Law360 (September 21, 2020, 4:37 PM EDT) — World Wrestling Entertainment Inc. executives urged a Connecticut federal judge Friday not to remand back to state court a shareholder derivative lawsuit alleging it lied about business dealings with Saudi Arabia, telling the judge the suit raises matters of federal law and is closely related to other suits in that court.
Investor Rodney Nordstrom filed the June 2 suit in Connecticut Superior Court, alleging WWE executives made “materially false and misleading statements” about business dealings between WWE and Saudi Arabia. But WWE got it removed to U.S. District Court for the District of Connecticut in July, which Nordstrom has asked to remand back to the state court.
The 13 current and former WWE officers and directors named in the suit argued the federal court — which is hearing two of four other suits — has jurisdiction over the alleged securities violations.
“Remanding this case to state court will result in an unnecessary waste of judicial resources because it would require different judges to decide the same issue with the concomitant risk of inconsistent rulings,” the wrestling entity said Friday.
The suit echoes others claiming securities fraud against the WWE for allegedly hiding a cancelled media rights deal, inflating the stock price and costing investors money when tensions with the Middle Eastern country came to light.
Four other lawsuits against WWE — two putative class actions filed in the Southern District of New York and two “nearly identical” shareholder derivative suits pending in the District of Connecticut — all claim that WWE hid for months that its deal for media rights in the Middle East-North Africa region with Orbit Showtime Network had ended early.
When the expired deal was disclosed, WWE executives lied to investors when telling them the company was close to a new deal, which never came to fruition, stockholders allege.
Stock prices dropped when news of the failed deal spread, but not before WWE executives sold off $282 million worth of shares, investors claim.
The Nordstrom suit, which alleges breach of fiduciary duty, unjust enrichment, abuse of control, gross mismanagement and waste of corporate assets, is similar to the Merholz shareholder derivative suit and the Kooi shareholder derivative suit in Connecticut federal court.
All three derivative suits were based on “nearly identical factual allegations copied from the federal securities lawsuits, ostensibly without conducting any independent investigation,” the WWE executives said in their Friday filing opposing the motion to remand back to state court.
They had argued in their Aug. 28 motion to dismiss that the plaintiffs didn’t satisfy the demand pleading requirements for shareholder derivative actions, so the action can’t be brought in any court.
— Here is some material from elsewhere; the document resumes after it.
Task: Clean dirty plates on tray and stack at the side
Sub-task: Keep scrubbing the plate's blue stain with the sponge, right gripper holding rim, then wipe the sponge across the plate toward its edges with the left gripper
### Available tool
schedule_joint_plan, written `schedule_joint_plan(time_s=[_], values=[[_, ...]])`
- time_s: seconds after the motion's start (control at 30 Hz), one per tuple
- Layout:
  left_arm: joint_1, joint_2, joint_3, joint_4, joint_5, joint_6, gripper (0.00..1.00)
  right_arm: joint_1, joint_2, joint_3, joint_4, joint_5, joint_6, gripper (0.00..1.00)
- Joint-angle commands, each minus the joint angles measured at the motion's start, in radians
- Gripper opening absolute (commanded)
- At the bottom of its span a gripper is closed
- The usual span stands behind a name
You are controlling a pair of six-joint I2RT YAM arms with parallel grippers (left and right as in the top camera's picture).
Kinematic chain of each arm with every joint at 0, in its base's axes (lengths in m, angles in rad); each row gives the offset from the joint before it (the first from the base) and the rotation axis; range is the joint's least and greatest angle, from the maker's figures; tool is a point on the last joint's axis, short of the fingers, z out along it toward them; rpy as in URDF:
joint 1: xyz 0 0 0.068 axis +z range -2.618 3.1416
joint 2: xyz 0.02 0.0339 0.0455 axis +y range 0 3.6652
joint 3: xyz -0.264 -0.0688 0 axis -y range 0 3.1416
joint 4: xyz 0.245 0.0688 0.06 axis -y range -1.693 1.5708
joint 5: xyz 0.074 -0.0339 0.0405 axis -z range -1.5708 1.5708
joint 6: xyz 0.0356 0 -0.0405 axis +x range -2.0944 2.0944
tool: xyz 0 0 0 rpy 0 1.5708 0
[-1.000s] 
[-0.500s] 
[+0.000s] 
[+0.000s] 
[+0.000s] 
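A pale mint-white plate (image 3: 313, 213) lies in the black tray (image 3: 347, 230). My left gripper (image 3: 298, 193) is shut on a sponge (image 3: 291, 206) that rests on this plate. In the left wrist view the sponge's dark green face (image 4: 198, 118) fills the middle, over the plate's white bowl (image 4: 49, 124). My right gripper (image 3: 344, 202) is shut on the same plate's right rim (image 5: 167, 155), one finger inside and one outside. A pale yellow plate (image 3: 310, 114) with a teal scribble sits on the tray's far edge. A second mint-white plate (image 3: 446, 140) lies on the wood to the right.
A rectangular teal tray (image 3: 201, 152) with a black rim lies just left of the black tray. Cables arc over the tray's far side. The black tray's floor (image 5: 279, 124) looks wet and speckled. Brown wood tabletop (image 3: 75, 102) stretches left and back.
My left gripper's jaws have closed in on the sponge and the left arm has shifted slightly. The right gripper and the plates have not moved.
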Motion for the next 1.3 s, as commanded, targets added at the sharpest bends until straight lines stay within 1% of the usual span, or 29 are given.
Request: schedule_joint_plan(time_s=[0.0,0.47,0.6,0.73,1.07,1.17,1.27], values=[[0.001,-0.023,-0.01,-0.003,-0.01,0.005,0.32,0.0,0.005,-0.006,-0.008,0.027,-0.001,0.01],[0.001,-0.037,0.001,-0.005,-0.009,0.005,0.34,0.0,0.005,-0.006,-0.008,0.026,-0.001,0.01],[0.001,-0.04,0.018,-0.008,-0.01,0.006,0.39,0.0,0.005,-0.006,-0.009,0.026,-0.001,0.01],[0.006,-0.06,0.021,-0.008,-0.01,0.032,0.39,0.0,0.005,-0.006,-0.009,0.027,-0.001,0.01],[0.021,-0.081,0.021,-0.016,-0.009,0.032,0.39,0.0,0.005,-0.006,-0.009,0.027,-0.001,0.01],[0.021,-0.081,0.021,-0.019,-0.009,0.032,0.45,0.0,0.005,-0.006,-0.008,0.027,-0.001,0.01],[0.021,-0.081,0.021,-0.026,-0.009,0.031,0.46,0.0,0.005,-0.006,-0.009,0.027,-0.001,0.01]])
“Accordingly, this court should decide — and dismiss — this action on the threshold ground that plaintiff has failed to meet the demand requirements in a shareholder derivative action before reaching the issue of subject matter jurisdiction,” the filing argued.
But if the case isn’t dismissed, the WWE executives said the federal question at issue should be argued in federal court with the other suits.
“Even if this court were to reach the jurisdictional issue, this court has subject matter jurisdiction over this action because it raises a substantial and disputed federal question,” the defendants argued.
Counsel for the parties didn’t immediately respond to requests for comment Monday.
Nordstrom is represented by Fletcher W. Moore of Moore Kuehn LLP.
WWE and its executives are represented by Jeffrey P. Mueller of Day Pitney LLP; Theodore V. Wells Jr., Daniel J. Kramer, Richard C. Tarlowe and Justin Anderson of Paul Weiss Rifkind Wharton & Garrison LLP; and Jerry S. McDevitt, Curtis B. Krasik, Stephen G. Topetzes and Theodore L. Kornobis of K&L Gates LLP.
The case is Nordstrom v. McMahon et al., case number 3:20-cv-00904, in the U.S. District Court for the District of Connecticut.